I was first asked to do this book several years ago but due to other projects I very luckily turned it down – I can’t imagine how relevant this book would be if it had been completed before the radical changes in mapping brought about through Google Earth and the geoweb! So I first thank J. P. Jones and the editorial staff at Blackwell (especially Justin Vaughan and Ben Thatcher) for asking me to reconsider and for being so patient. I first wrote about the Peters world map controversy in the early 1990s, assisted by Francis Herbert of the Royal Geographical Society who found an original copy of Gall’s Easy Guide to the Constellations at a book stall in London, and helped me access Gall’s correspondence at the RGS. For the new material in this book I am grateful to Trevor Gould at the Carrubber’s Christian Centre in Edinburgh for previously unpublished internal documents on the Rev. James Gall, and to Bob Abramms of ODT Inc. for a DVD of Arno Peters’ last interviews. Additionally, David Livingstone provided me with information on the Preadamites and their relationship to racial discourses. David Woodward and Dalia Veranka both shared with me many of their memories of Brian Harley, and Matthew Edney taught me much about Harley, Woodward, and the history of cartography. I’m glad to count them as my friends. The many spirited conversations I’ve been privileged to have with Denis Wood over the last 15 years have benefited me enormously. My biggest single intellectual debt is to John Krygier whom I first met in graduate school and who has been a constant source of intellectual provocation ever since.

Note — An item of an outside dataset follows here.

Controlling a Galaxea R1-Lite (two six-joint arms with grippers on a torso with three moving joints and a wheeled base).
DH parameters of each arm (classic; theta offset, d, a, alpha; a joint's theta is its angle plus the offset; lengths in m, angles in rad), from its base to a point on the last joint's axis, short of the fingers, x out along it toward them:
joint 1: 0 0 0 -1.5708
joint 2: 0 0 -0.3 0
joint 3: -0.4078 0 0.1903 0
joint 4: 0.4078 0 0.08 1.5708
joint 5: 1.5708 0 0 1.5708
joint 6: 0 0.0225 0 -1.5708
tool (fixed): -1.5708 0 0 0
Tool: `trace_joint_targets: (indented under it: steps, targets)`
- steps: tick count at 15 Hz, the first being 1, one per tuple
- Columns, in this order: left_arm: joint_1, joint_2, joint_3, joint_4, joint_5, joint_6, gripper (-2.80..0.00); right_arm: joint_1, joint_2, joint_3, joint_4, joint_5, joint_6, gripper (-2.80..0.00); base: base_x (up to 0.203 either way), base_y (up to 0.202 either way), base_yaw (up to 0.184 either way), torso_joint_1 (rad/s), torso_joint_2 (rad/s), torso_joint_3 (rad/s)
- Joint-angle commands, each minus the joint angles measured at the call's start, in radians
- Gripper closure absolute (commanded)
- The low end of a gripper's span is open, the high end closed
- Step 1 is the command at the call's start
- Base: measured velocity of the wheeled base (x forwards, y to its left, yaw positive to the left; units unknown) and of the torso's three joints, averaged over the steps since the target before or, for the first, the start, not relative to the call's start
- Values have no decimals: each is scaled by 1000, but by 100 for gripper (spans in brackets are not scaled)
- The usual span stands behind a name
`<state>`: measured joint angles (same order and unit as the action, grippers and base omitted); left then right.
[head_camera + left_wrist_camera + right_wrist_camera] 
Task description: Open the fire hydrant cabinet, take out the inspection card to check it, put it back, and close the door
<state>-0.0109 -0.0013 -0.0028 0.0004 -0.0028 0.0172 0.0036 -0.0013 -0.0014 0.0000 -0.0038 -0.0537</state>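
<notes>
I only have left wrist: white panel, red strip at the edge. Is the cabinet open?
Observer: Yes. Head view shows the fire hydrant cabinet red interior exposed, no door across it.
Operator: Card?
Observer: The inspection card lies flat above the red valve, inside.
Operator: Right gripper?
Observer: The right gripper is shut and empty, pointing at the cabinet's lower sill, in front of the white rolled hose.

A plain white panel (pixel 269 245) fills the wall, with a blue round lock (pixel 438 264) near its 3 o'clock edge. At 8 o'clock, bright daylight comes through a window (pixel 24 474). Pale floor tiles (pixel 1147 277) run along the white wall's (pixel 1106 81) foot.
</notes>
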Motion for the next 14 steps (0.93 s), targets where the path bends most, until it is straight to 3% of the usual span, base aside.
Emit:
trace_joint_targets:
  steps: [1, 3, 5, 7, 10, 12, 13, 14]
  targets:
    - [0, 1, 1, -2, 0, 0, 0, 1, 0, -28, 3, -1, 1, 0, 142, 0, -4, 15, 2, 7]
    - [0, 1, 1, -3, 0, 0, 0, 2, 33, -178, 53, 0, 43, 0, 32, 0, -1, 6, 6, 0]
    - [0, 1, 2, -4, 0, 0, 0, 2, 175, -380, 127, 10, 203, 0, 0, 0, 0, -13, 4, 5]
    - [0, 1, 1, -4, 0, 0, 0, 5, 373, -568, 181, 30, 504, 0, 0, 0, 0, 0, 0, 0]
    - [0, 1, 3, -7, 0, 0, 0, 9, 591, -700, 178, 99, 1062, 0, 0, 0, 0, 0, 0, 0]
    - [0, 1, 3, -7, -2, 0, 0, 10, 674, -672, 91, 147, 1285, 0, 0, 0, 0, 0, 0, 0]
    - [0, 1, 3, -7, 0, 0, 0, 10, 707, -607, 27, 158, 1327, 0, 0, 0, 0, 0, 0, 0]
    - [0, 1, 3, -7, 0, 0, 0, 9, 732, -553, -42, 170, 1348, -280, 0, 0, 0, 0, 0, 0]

Geoffrey Martin, AAG archivist and professor emeritus, Southern Connecticut State University, generously opened up his home to me and provided me with many of his privately collected documents (in some cases now the only extant copies after the American Geographical Society destroyed many of its own records). His insider knowledge of Anglo-American geography was recently recognized by the American Geographical History Award from the AAG. Archivists at Yale, Eastern Michigan University, Johns Hopkins, the American Geographical Society Library, and the National Archives were instrumental in orienting me to their material and maximizing my visits.

Several artists who experiment and work with maps kindly shared their work with me, including Deirdre Kelly, Robert Derr, Nik Schiller, Steven R. Holloway, Matthew Knutzen and kanarinka (Catherine D’Ignazio). Thanks to Ed Dahl for the picture of Brian Harley.

John Pickles’ contributions to mapping need no introduction. John has been a good friend and generous colleague. I’d like to thank him, Eric Sheppard, and Tom Poiker for organizing the Friday Harbor meetings in 1993.

Kara Hoover provided me with a backstop against my more egregious anthropological errors. Any that remain are the result of my own shortcomings.

Some parts of Chapters 1 and 2 appeared in an earlier form in ACME: The Journal for Critical Geographies. Chapter 6 draws from material previously published in Cartographica, while an earlier version of Chapter 8 appeared in the Geographical Review. I would like to thank the editors and publishers of these journals for their generosity in allowing me to use this material.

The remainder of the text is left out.